If someone has some other more robust way to implement a thread-local state for multi-tenancy please share!

You are trying to maintain a shared state across multiple functions which are then executes asynchronously. That is a very mon case in JS, and the language itself provides a very simple, yet powerful mechanism for that: You can access variables from an outer function from an inner function, even if the outer function already finished its execution:

 (function closured() {
    let shared = { /*...*/ };

    function inner() {
      console.log( shared );
    }
    setTimeout(inner);
  })();

Now while that works, it doesn't scale that well for larger applications: All functions accessing that state have to be inside of one function, and therefore that file gets really blown up.
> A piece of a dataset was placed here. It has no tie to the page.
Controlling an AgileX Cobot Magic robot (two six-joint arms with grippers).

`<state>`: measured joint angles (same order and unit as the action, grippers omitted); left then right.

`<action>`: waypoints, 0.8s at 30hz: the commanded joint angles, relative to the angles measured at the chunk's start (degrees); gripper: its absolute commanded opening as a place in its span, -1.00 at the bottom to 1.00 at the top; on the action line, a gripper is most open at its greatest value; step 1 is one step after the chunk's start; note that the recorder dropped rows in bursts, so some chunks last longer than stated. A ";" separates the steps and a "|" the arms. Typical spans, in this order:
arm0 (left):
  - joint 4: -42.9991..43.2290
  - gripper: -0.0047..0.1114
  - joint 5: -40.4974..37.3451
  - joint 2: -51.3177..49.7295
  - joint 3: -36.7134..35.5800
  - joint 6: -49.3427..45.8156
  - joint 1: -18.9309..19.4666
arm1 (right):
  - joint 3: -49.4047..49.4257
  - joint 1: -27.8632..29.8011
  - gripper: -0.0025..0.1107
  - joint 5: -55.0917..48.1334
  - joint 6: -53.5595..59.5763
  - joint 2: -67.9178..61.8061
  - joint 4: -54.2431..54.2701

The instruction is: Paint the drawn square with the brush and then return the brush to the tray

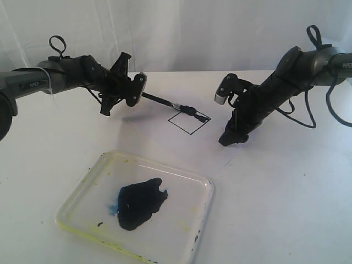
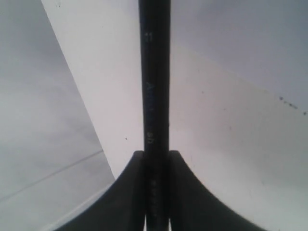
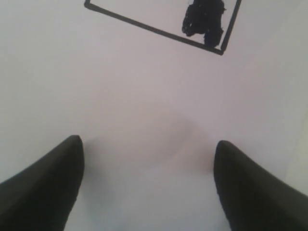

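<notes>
While only one corner of the drawn square (image 1: pixel 190 122) carries a dark dab (image 1: pixel 196 114), painting looks barely started imo: the left hand (image 1: pixel 137 88) pinches the brush (image 1: pixel 162 100) by its handle, tip on that corner, and next it needs strokes across the blank rest. The right hand (image 1: pixel 231 139) hangs spread just beside the square, not blocking, and the tray (image 1: pixel 210 190) sits well apart on the tabletop (image 1: pixel 286 192).

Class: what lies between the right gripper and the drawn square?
Only bare white paper separates the right gripper from the drawn square; the right wrist view shows it.
</notes>
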<state>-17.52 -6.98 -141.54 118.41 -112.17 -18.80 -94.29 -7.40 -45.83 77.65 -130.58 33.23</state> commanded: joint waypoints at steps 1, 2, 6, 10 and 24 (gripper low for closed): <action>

The libraries you are using are trying to resolve that, they also use closures to maintain the state across asynchronous calls: When you register an async callback the state is stored in a function, then the callback itself gets wrapped into a callback that restores the state:

   let state;

   function setTimeoutWithState(cb, time) {
      const closured = state;
      setTimeout(() => {
        state = closured;
        cb();
      }, time);
  }

  state = 1;
  setTimeoutWithState(() => console.log(state), 1000);

  state = 2;
  setTimeoutWithState(() => console.log(state), 500);

Now the library just has to wrap every async callback that way, and then you can maintain the state easily, isn't that great? Well for sure it is, but adding code to every callback does have it's cost (as JS heavily utilizes callbacks).